Luca Nenna (Université Paris-Saclay), le 14 octobre 2022, à 11h30

Risk management via optimal transport
vendredi 7 octobre 2022
par  Eva Locherbach

Luca Nenna (Université Paris-Saclay) : Risk management via optimal transport.

Abstract : In a variety of problems in operations research, a variable of interest $b=b(x_1,x_2,\dots,x_d)$ depends on several underlying random variables, whose individual distributions are known but whose joint distribution is not. A natural example arises in finance, when one considers the payout of a derivative depending on several underlying assets. An estimate of the distribution of the asset values themselves can often be inferred from the prices of vanilla call and put options for a wide range of strike prices ; since these options are widely traded, their prices are readily available. However, estimating the price of the joint distribution would require prices of a wide range of derivatives with payouts depending on all the variables, which are typically much scarcer. In political science, $b$ might represent the outcome of an election and the $x_i$ vote shares in different regions.
Metrics used in risk management depend on the distribution of the output variable $b$, and therefore, in turn, on the joint distribution of the $x_i$. A natural problem is therefore to determine bounds on these metrics ; that is, to maximize the given metric over all possible joint distributions of the $x_i$ with known marginal distributions. In this talk, we show that for a large class of metrics, the maximization can in fact be formulated as a traditional multi-marginal optimal transport problem with $d+1$ marginals : the given marginals distributions of the $x_i$ as well as another distribution arising from the particular form of the risk metric.
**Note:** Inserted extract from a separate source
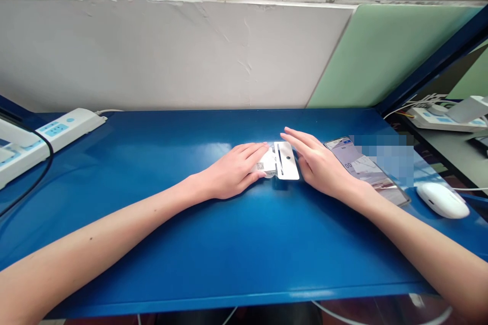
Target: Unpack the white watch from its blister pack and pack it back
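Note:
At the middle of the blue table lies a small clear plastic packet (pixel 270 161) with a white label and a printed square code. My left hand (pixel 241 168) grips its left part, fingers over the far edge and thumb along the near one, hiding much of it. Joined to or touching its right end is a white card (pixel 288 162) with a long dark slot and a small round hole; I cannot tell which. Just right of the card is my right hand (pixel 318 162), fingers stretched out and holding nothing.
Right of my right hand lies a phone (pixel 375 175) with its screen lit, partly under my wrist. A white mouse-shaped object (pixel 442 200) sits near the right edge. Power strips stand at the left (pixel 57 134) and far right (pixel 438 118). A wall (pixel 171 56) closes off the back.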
In particular, in the special but important case of conditional value at risk, the problem further reduces to a multi-marginal partial transport problem on the $d$ original distributions.
When the underlying variables $x_i$ are all one dimensional, this allows us to derive a nearly explicit characterization of solutions in a substantial class of relevant problems, and facilitates the use of a very broad range of computational methods for optimal transport problems for others.